Bangkitlah

  • 20 Mei 2025
  • 03:28 WITA
  • Administrator
  • Berita

Bangkitlah!

(Sebuah Catatan dari Boedi Oetomo hingga Hari Kebangkitan)

Dewi Setiawati

Dosen Fakultas Kedokteran dan Ilmu Kesehatan UIN Alauddin Makassar



117 tahun yang lalu, tepatnya pada 20 Mei 1908, di asrama pelajar STOVIA (School tot Opleiding van Inlandsche Artsen)—sekolah kedokteran untuk pribumi di Batavia—sekelompok anak muda tidak sedang sibuk main TikTok, ngopi-ngopi estetik, atau debat receh di kolom komentar.
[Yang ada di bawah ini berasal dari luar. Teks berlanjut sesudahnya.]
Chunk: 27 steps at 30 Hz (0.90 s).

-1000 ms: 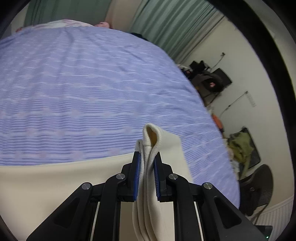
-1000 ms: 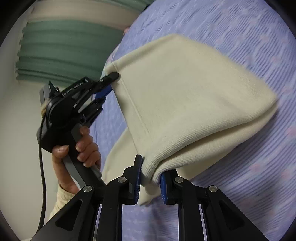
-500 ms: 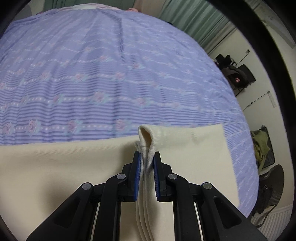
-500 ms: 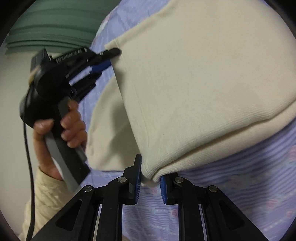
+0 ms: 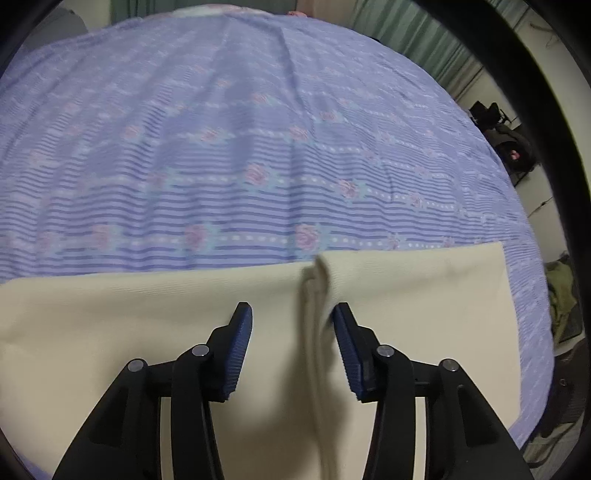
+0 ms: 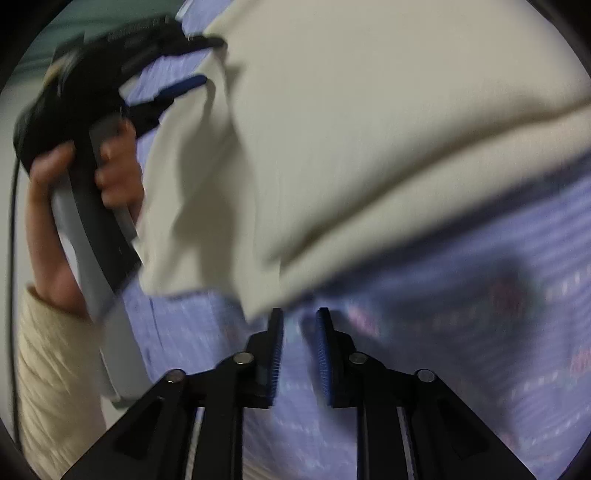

Mereka berpikir keras:

Bagaimana caranya agar bangsa ini tidak terus dijajah, tidak terus ditertawakan, dan tidak selamanya berada di urutan paling belakang?

Bagaimana caranya agar rakyat Indonesia bisa hidup sehat, terdidik, dan bermartabat?


Di tengah aroma formalin dan diktat anatomi yang tebalnya bisa dijadikan ganjal pintu, muncul sosok dr. Soetomo, seorang mahasiswa kedokteran muda penuh semangat. Ia tidak sendiri. Bersama Goenawan Mangoenkoesoemo, Soeradji, dan tokoh-tokoh besar seperti Soewardi Soerjaningrat (kelak dikenal sebagai Ki Hajar Dewantara), Tjipto Mangoenkoesoemo, dan Wahidin Soedirohoesodo, mereka mendirikan organisasi modern pertama bernama Boedi Oetomo.


Organisasi ini bukan sekadar klub diskusi sore. Ia adalah kendaraan awal kebangkitan nasional. Mereka sadar: bangsa yang sakit butuh disembuhkan, bukan dengan senjata, tapi dengan pendidikan, persatuan, dan kebijaksanaan. Mereka bukan hanya calon dokter; mereka adalah penyembuh luka bangsa.


Boedi Oetomo lahir dari rahim kaum terdidik. Mereka adalah representasi generasi yang tahu bahwa ilmu dan kesadaran adalah dua pilar kebangkitan. Mereka paham:

penyakit terbesar bangsa bukan tifus atau TBC, tapi ketidakpedulian dan penindasan yang membudaya.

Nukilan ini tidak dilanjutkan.